**Aim of the task:**
In the listing below, find the line with "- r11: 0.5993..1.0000" and the line with "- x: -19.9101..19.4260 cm". Repeat those two lines and all lines between them exactly.

***

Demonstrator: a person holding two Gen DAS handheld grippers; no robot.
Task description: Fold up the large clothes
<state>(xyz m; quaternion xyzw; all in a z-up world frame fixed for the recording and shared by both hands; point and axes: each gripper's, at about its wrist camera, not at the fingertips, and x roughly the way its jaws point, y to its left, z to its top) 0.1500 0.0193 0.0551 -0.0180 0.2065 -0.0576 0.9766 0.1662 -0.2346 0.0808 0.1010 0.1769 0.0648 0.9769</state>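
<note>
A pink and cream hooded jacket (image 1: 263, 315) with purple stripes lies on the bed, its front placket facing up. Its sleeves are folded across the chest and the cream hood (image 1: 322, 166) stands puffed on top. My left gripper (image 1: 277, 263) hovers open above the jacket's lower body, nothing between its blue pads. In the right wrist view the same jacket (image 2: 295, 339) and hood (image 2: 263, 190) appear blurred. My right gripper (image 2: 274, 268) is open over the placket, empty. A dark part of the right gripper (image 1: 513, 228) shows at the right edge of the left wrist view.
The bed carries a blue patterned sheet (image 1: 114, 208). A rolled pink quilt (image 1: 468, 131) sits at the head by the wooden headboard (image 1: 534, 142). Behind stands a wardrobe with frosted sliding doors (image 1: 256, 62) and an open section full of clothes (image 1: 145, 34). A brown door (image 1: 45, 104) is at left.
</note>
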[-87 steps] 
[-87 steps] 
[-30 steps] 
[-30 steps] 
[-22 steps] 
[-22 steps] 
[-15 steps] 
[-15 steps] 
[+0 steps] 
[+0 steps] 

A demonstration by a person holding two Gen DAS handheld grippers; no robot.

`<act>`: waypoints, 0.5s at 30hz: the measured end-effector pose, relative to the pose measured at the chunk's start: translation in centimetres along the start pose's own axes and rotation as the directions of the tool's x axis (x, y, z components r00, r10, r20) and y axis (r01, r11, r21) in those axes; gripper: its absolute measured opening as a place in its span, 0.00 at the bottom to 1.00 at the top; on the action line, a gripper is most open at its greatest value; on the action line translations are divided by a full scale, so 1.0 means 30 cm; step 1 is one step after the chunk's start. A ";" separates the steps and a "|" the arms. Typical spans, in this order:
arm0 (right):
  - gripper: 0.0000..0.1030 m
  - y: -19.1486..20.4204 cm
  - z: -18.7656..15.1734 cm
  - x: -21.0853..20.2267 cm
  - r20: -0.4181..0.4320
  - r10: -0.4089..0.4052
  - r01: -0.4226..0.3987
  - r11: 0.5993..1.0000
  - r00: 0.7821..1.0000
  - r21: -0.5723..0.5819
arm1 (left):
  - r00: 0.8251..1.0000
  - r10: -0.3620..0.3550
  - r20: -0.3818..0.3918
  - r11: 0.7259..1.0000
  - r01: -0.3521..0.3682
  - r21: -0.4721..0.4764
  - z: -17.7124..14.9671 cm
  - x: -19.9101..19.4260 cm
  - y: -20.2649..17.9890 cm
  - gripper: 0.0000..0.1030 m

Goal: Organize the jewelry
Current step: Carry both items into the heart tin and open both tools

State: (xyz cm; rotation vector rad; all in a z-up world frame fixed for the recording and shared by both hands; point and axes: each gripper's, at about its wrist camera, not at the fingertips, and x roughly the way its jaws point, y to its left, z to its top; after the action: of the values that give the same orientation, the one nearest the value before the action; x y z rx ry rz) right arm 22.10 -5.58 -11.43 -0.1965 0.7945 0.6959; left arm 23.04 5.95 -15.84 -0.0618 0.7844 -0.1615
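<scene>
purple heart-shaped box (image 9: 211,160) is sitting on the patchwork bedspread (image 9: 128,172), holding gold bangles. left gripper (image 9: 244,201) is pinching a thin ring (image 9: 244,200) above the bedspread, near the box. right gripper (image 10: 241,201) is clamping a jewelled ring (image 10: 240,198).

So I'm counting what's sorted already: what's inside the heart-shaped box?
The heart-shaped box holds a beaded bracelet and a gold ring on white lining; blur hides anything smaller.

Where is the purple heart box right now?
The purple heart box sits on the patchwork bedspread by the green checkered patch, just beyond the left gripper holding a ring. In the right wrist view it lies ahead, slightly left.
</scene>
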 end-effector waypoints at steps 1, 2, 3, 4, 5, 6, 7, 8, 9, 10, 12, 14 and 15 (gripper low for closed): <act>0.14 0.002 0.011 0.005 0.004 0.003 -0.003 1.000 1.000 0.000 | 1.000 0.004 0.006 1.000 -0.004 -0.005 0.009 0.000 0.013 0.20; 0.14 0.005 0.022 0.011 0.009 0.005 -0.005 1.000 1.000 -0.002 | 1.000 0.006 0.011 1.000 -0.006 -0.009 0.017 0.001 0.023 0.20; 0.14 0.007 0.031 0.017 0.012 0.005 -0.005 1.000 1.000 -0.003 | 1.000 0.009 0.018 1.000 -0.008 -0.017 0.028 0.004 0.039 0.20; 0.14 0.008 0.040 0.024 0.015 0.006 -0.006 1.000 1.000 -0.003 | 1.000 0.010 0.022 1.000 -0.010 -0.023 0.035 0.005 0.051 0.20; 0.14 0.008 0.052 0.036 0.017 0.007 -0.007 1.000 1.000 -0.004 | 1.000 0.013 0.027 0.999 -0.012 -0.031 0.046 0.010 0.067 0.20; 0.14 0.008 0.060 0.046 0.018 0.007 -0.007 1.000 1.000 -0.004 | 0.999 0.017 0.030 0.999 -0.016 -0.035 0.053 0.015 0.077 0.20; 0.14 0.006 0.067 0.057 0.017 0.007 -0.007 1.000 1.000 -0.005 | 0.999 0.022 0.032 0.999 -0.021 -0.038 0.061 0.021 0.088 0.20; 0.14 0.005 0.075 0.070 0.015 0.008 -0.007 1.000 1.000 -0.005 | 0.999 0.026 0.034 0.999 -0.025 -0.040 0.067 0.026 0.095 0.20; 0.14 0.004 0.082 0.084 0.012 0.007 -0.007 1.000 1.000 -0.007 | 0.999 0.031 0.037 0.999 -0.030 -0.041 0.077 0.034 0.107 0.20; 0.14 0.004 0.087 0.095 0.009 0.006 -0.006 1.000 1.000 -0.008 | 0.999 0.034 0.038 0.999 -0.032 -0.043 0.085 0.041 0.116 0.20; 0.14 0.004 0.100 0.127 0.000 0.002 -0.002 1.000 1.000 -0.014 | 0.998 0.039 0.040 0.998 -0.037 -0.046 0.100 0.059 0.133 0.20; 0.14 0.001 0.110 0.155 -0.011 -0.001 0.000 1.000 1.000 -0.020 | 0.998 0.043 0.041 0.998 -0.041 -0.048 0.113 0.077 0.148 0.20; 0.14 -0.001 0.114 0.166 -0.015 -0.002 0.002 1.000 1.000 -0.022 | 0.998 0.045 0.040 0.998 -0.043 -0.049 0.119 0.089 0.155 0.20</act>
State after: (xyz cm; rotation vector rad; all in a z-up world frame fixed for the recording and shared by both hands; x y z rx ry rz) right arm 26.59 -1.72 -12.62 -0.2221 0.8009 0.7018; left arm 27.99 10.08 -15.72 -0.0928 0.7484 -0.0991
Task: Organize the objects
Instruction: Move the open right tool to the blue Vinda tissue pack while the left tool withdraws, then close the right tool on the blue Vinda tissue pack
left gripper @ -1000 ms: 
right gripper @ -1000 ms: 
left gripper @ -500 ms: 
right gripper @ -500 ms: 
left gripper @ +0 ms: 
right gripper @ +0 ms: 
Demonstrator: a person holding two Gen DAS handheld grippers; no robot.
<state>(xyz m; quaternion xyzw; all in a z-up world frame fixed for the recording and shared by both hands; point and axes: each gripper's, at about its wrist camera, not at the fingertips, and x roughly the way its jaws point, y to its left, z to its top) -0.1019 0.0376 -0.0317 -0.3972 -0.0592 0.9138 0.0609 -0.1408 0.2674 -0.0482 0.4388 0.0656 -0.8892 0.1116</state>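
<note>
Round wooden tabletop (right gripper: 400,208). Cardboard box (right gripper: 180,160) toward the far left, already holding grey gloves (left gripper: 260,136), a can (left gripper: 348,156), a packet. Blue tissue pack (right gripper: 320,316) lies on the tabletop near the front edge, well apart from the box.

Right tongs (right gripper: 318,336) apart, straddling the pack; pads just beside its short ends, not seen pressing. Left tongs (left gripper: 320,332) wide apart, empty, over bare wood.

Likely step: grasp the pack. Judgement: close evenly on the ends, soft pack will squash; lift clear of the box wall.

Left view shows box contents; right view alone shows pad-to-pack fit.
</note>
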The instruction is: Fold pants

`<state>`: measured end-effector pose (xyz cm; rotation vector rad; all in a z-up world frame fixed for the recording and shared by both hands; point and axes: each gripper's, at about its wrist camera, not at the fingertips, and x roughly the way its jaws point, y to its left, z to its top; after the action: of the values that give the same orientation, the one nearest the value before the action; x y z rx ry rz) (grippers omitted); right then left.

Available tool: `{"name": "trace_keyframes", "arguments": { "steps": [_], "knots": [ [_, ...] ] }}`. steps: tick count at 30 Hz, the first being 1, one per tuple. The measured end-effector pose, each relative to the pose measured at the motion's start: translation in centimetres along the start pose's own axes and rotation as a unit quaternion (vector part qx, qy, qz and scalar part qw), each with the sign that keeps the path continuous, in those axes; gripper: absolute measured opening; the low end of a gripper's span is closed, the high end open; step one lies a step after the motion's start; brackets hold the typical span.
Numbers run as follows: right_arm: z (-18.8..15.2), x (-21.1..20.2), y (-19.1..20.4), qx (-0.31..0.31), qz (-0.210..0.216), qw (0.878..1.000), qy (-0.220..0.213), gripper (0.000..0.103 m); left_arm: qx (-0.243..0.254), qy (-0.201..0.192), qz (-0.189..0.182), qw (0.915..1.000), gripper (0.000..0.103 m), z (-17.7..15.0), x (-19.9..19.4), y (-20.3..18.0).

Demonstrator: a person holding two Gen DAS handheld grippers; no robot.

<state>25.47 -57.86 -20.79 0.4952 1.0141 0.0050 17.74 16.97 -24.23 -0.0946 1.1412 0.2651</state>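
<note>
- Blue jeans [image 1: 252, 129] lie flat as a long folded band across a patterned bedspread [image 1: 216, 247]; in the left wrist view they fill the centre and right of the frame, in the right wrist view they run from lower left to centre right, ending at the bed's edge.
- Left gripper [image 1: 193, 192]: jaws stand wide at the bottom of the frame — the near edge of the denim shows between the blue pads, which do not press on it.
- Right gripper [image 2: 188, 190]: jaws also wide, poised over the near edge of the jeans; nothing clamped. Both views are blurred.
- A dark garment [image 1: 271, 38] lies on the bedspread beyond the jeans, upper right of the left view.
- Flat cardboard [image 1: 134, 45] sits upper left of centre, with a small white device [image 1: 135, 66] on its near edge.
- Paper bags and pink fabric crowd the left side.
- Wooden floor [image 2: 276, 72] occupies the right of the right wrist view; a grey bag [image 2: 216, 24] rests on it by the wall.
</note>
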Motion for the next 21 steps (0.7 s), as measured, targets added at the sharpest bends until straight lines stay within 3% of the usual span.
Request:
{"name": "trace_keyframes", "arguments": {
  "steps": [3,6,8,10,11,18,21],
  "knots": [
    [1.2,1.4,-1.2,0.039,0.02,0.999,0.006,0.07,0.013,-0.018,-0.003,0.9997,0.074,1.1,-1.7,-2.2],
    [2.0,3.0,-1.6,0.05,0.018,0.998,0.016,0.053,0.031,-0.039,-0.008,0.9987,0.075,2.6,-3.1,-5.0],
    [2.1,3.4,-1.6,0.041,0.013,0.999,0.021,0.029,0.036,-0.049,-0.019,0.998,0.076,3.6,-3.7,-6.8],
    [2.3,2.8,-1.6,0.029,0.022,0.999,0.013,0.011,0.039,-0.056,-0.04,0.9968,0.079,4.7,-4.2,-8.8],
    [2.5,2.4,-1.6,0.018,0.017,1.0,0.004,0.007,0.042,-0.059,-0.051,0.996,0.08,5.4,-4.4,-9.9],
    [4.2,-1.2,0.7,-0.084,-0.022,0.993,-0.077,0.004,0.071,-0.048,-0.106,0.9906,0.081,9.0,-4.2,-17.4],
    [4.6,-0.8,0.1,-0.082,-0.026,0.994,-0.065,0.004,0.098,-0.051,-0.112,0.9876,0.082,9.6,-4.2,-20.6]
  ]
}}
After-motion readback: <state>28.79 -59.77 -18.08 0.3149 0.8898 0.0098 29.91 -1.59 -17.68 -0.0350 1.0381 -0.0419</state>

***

**Solution to this exercise:**
  - r11: 0.5993..1.0000
  - r00: 0.7821..1.0000
  - r21: -0.5723..0.5819
arm1 (left):
  - r00: 0.8251..1.0000
  - r10: -0.3620..0.3550
  - r20: -0.3818..0.3918
  - r11: 0.7259..1.0000
  - r01: -0.3521..0.3682
  - r21: -0.4721..0.4764
  - z: -17.7124..14.9671 cm
  - x: -19.9101..19.4260 cm

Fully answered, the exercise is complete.